┌──

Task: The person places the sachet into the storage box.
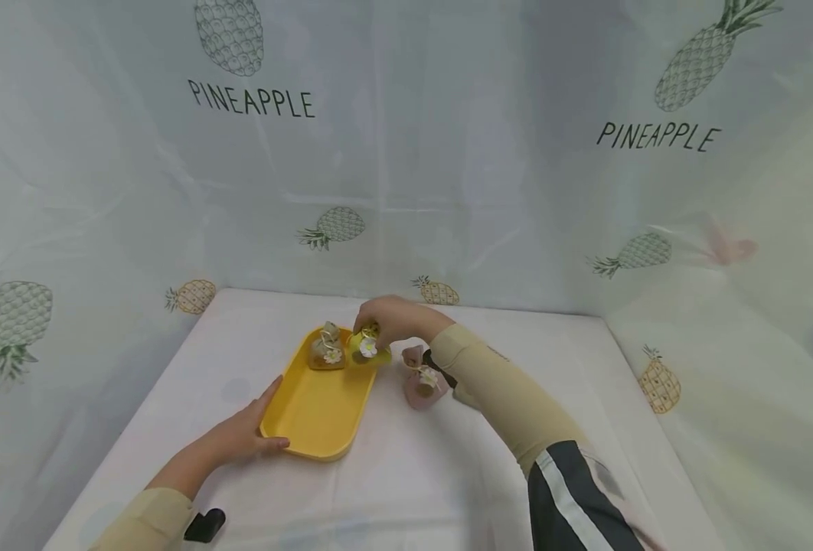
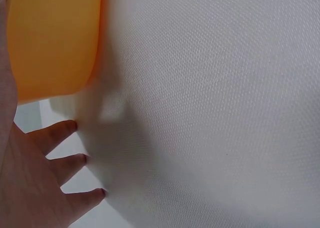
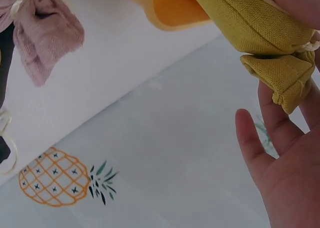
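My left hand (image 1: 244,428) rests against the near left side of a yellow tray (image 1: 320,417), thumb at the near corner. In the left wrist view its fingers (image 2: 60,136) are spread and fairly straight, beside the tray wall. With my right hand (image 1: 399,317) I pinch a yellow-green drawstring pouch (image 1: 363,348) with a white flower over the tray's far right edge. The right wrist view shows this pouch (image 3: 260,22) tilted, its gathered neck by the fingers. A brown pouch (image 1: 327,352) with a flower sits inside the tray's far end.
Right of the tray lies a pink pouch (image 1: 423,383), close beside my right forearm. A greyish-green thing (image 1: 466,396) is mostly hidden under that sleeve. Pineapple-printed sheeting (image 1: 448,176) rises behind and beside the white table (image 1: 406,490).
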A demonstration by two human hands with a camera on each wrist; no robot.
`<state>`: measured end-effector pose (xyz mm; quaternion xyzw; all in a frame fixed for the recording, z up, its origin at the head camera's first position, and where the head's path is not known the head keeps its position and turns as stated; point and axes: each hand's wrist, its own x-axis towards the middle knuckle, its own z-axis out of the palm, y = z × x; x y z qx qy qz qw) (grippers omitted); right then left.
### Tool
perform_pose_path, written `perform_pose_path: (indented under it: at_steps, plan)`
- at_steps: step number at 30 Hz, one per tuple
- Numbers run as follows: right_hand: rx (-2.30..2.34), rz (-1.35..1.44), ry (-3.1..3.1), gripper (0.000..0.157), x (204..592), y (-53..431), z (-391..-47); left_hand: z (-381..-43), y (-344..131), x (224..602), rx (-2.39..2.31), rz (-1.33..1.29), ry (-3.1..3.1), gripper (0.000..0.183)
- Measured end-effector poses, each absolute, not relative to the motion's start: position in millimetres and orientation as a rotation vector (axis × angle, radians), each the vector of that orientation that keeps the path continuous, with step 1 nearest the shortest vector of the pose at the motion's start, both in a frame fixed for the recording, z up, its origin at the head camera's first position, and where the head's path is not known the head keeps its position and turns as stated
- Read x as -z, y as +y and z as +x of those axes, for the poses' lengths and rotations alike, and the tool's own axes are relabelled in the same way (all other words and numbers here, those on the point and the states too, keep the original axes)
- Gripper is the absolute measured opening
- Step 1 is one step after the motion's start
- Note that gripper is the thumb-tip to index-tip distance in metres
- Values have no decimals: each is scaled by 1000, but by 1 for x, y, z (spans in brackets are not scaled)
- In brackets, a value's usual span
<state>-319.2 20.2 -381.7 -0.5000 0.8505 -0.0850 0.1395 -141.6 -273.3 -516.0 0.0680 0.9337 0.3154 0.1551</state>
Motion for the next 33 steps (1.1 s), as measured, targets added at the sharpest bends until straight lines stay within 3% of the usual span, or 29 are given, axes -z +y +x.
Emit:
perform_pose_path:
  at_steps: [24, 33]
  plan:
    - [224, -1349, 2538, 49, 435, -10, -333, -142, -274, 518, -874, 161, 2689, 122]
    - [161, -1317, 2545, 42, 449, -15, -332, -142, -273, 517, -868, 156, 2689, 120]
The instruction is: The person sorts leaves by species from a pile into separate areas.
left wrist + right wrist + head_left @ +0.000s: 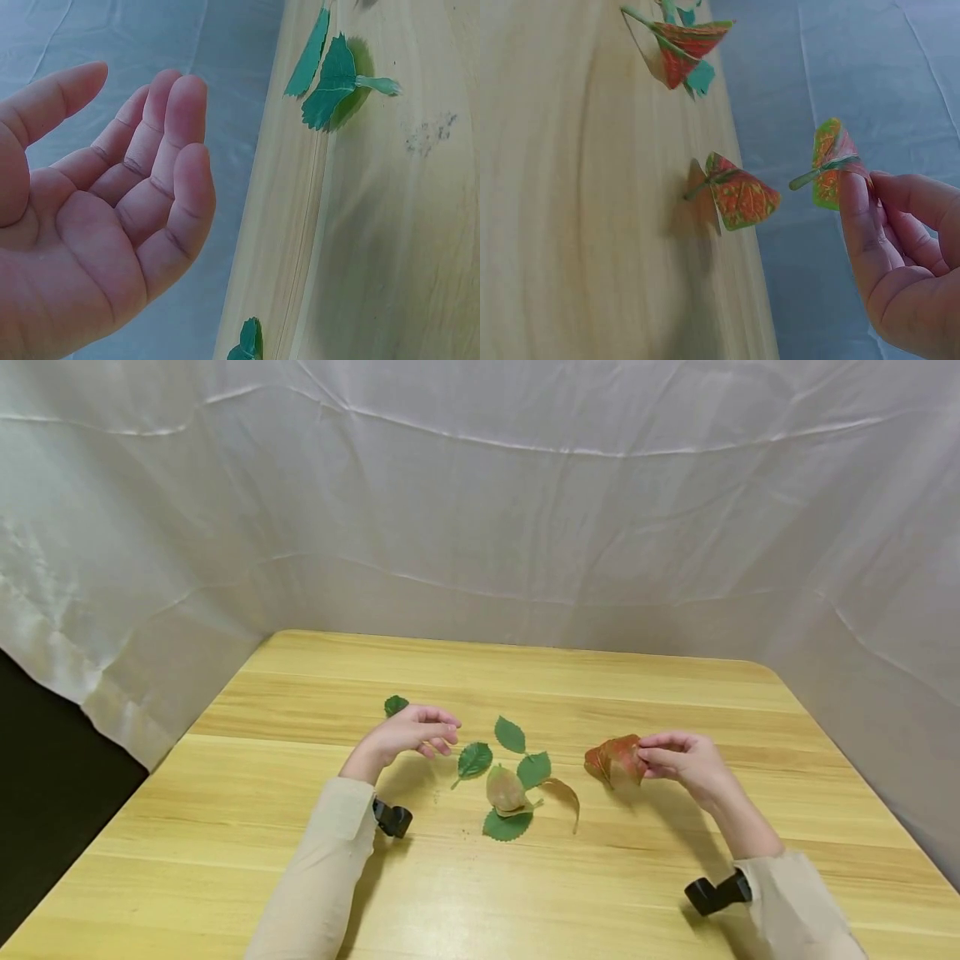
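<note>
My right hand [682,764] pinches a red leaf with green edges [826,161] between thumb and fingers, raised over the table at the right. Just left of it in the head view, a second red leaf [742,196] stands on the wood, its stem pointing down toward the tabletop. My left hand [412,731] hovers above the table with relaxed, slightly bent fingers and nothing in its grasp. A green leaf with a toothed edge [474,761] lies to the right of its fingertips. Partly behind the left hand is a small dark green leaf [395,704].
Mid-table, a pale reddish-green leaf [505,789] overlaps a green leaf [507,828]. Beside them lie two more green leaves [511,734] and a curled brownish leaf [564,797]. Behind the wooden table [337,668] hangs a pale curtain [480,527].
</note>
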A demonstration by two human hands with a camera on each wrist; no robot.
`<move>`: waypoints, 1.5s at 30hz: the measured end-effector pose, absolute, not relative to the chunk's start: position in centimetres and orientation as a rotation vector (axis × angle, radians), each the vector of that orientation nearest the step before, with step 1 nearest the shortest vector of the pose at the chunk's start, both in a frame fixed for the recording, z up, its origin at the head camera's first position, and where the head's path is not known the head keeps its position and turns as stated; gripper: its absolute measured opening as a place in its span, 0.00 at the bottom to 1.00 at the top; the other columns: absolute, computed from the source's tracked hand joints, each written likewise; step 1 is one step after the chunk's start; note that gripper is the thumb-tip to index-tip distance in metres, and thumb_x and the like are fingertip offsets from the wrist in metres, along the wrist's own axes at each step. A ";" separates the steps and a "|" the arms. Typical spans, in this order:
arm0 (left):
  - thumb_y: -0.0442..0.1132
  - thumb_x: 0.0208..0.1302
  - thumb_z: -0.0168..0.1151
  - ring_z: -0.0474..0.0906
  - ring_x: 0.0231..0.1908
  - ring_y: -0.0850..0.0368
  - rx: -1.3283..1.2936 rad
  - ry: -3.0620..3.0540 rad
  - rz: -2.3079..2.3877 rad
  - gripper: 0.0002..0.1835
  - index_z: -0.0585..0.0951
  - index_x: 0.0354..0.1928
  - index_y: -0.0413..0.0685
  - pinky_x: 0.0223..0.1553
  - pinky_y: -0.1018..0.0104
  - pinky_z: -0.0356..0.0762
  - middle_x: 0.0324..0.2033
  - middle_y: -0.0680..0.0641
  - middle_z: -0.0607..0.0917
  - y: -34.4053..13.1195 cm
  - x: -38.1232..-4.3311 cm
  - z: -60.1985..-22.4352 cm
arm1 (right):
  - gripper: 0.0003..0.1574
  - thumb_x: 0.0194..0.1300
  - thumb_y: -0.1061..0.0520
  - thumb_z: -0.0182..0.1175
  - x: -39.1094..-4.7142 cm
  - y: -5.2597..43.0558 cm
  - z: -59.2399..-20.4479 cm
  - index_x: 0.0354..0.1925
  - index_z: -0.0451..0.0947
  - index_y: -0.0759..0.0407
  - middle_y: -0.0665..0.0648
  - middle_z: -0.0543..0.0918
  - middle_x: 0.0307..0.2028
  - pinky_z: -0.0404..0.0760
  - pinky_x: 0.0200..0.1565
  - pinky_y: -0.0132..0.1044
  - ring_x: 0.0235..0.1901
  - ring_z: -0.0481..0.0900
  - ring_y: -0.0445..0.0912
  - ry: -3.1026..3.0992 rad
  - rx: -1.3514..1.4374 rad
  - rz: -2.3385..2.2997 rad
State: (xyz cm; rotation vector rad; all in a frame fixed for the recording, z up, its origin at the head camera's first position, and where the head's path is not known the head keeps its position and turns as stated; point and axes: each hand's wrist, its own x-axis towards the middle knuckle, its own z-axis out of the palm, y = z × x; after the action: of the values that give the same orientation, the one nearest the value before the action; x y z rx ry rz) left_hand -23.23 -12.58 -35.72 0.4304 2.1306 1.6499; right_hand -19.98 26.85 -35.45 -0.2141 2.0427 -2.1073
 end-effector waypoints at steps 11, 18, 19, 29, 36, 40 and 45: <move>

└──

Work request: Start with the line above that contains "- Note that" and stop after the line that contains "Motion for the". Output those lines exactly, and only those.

Solution for this exercise:
- Note that gripper is the thumb-tip to index-tip distance in metres
- Values have no decimals: each is scaled by 1000, but by 1 for x, y, z (spans in brackets are not scaled)
- In brackets, a value's usual span
<state>-319.2 20.2 -381.7 -0.5000 0.8505 -0.0850 0.1395 -141.6 -273.3 -516.0 0.0680 0.9337 0.3154 0.1551</state>
Motion for the next 33 steps (1.1 s), as measured, targets added at the sharpest bends until straight lines stay within 3% of the usual span, or 29 are given, axes -z +y +x.

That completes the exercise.